DEVA PARTİSİ’NİN İMRALI HEYETİNE KATILMAMA KARARI
22 Kasım'da toplanan Meclis Komisyonu, Abdullah Öcalan ile görüşmek üzere sınırlı sayıda milletvekilinden oluşan bir heyetin İmralı Adası’na gitmesini gündeme aldı. AK Parti, MHP ve DEM Parti’nin desteğiyle kabul edilen bu öneriye karşılık, DEVA, Gelecek ve Saadet Partisi'nden oluşan Yeni Yol Grubu sürece dahil olmayı reddetti.

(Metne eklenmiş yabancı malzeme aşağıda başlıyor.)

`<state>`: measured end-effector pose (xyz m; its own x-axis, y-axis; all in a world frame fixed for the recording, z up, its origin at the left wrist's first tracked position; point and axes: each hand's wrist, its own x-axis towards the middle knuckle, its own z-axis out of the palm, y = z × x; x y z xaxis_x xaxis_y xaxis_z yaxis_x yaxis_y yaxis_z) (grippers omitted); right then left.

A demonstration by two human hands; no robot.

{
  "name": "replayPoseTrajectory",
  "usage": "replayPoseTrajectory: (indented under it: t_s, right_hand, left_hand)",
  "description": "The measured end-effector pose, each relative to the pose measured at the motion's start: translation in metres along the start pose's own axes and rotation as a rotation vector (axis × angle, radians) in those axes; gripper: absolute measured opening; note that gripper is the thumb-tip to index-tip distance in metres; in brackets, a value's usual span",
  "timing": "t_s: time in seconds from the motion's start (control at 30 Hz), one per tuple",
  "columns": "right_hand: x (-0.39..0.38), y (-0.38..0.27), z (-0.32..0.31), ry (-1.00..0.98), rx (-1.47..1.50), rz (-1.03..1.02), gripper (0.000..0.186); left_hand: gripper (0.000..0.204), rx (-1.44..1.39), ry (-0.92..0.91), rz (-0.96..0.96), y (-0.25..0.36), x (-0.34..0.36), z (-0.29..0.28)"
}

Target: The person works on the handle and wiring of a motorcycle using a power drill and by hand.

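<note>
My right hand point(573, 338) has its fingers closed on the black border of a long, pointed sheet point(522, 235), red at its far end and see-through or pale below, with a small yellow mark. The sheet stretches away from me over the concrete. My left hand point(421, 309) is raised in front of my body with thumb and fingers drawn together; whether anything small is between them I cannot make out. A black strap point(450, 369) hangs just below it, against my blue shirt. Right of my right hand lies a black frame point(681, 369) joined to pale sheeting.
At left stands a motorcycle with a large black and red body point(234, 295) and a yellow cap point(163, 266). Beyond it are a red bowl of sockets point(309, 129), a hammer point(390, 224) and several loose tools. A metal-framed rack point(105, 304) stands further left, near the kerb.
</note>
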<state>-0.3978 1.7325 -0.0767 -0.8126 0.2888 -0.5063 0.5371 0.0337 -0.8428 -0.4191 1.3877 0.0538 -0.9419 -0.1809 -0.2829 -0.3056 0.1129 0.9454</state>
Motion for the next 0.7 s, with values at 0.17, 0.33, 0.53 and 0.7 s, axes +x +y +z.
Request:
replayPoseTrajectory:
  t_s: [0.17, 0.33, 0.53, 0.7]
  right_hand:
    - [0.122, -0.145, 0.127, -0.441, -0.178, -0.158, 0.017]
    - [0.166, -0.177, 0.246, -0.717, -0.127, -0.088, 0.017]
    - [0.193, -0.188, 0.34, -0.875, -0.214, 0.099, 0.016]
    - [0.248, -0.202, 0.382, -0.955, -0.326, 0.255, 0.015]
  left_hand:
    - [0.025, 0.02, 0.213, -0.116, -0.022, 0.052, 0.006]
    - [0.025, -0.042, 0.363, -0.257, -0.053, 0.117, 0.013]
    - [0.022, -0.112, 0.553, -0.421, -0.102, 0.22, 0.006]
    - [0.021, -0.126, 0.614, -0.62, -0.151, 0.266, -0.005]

DEVA Partisi Sözcüsü Sadullah Kısacık, sınırlı heyet modelini eleştirerek, tüm komisyonun çevrim içi bağlanarak görüşmeye katılması gerektiğini savundu. Ancak bu öneri diğer partilerden yeterli destek görmedi. Komisyonun tutanaklarının şeffaflık adına kamuoyuyla paylaşılması gerektiği belirtilse de, DEVA Partisi’nin “Meclis esas muhatap olmalı” yönündeki ısrarı, Aksoy’un ayrılık kararına zemin hazırladı.

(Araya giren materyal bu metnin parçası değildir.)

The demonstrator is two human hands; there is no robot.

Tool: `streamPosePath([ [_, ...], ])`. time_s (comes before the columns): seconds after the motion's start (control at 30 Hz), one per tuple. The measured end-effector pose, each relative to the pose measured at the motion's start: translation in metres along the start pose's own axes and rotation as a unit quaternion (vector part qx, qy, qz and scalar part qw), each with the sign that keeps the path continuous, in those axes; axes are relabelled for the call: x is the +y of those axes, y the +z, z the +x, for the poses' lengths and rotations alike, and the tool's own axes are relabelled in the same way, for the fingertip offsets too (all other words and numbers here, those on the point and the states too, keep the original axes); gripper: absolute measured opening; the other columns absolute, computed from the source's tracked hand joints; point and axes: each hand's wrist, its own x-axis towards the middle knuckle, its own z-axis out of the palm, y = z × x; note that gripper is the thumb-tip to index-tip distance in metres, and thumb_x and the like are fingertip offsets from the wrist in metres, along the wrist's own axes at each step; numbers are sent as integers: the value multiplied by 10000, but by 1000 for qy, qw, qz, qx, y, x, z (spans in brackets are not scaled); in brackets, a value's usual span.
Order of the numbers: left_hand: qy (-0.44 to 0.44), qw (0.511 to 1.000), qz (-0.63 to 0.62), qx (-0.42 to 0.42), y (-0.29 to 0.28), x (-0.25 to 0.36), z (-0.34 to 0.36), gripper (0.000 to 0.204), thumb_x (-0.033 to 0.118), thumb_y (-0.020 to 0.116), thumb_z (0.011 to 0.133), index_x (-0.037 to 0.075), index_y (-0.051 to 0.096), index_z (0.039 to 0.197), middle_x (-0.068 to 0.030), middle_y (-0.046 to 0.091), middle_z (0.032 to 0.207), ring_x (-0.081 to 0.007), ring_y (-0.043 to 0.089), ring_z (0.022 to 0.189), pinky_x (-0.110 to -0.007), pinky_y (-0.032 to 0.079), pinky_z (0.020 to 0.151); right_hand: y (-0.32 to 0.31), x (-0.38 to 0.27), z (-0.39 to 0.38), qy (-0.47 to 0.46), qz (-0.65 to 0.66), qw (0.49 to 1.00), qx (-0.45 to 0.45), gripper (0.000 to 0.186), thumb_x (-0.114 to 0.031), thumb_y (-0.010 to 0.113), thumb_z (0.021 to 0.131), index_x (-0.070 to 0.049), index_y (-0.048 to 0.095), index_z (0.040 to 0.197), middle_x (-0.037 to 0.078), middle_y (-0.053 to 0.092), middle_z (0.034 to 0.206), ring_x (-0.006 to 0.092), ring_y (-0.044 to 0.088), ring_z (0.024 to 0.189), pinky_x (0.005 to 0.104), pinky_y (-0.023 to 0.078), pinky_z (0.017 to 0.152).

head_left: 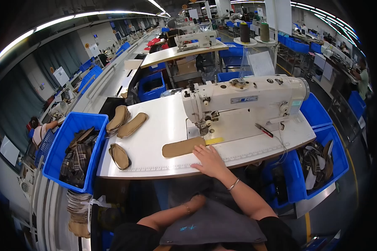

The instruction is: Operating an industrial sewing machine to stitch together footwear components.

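Observation:
A tan insole-shaped piece lies flat on the white sewing table, just in front of the machine's needle area. At its right end rests my right hand, fingers spread, the tips touching the piece near a yellow strip. My left hand is low in front of the apron, below the table edge; its fingers are hidden in shadow. The white sewing machine stands behind the piece. Farther left lie a stack of tan pieces, a single tan piece and a dark-edged piece.
A blue bin of plaid fabric pieces flanks the table on the left. More blue bins with fabric stand at the right. Red-and-black handled snips lie beneath the machine arm. A measuring scale runs along the table's front edge.

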Motion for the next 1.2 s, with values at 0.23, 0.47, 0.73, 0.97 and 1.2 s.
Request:
streamPosePath([
  [0.23,33,979,182,89,116,-32,88,271,137,483,956,30,706,1066,-161,684,1152,-275,665,1077,-359,504,930,1,-5,4,-10,4,1000,-2,628,-498,568,928,-29,549,1345,135,501,1445,289,413,1382,488,274,1151],
  [0.47,31,998,50,-1,63,-11,63,322,165,433,986,13,657,1161,-184,644,1224,-294,639,1120,-373,462,989,0,-1,5,0,14,1000,7,597,-475,577,928,-30,567,1326,128,511,1438,294,427,1371,487,283,1145],
  [0.73,29,990,-105,-86,5,-22,1,391,196,377,1020,-7,600,1269,-211,599,1307,-315,609,1169,-389,414,1057,1,-3,5,-6,13,1000,21,578,-451,600,912,-22,590,1299,138,544,1401,293,458,1340,479,312,1127],
  [0.97,26,998,6,59,43,-32,7,360,134,479,953,25,607,1271,-136,647,1262,-264,640,1131,-384,474,1009,-1,-7,7,-10,15,1000,6,574,-449,596,917,-22,587,1300,136,544,1399,296,460,1335,474,316,1126],
  [1.2,103,992,69,37,73,-25,20,401,179,407,966,26,573,1298,-131,588,1357,-197,646,1115,-349,503,971,-7,-8,6,3,18,1000,-3,550,-442,594,932,-41,581,1308,127,531,1418,305,452,1347,474,313,1128],
])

SİYASİ YANSIMALAR VE KOMİSYON SÜRECİNE ETKİSİ
Aksoy’un istifası, DEVA Partisi'nde son dönemde yaşanan yaprak dökümünü yeniden gündeme taşıdı. 2025 başında da benzer gerekçelerle yaşanan bazı ayrılıklar, parti içindeki fikir ayrılıklarının derinleştiğini gösteriyordu.
Milli Dayanışma Komisyonu’nun Abdullah Öcalan ile yapacağı görüşmeye ilişkin süreç, bu istifa sonrası daha da tartışmalı bir hale geldi. Heyetin hazırlıkları sürerken, tutanakların Meclis’e sunulması zorunlu hale getirildi. Görüşmelerin yalnızca örgütün silahsızlandırılması ve demokratikleşme adımlarıyla sınırlandırılacağı ifade edildi.
Siyasi analistler, Aksoy’un ayrılığını muhalefet içindeki “Kürt sorununa yaklaşım ayrışması” bağlamında değerlendiriyor. CHP’nin oylamaya katılmaması, DEVA’nın çekimserliği ve DEM Parti’nin destekleyici tutumu, muhalefetin konuyu hâlâ ortak bir zeminde tartışamadığını ortaya koyuyor.
PARTİDE KURUCU KADRODAN BİR AYRILIK DAHA
Abdurrahim Aksoy’un ayrılığı, DEVA Partisi’nin kurucu kadrosunda önemli bir değişim anlamına geliyor. Partinin kuruluş aşamasında yer alan isimlerden biri olan Aksoy’un istifası, “kurucu ilkelerle pratik uygulamalar arasındaki fark” olarak yorumlandı.
Parti yönetimi, farklı görüşlerin zenginlik olduğunu vurgulasa da bu istifa, özellikle Kürt meselesi ve demokratikleşme başlıklarında atılacak adımların siyasi riskini gözler önüne serdi. Aksoy’un istifasının ardından Yeni Yol Grubu’nun nasıl bir tavır alacağı ise önümüzdeki günlerde netleşecek gibi görünüyor.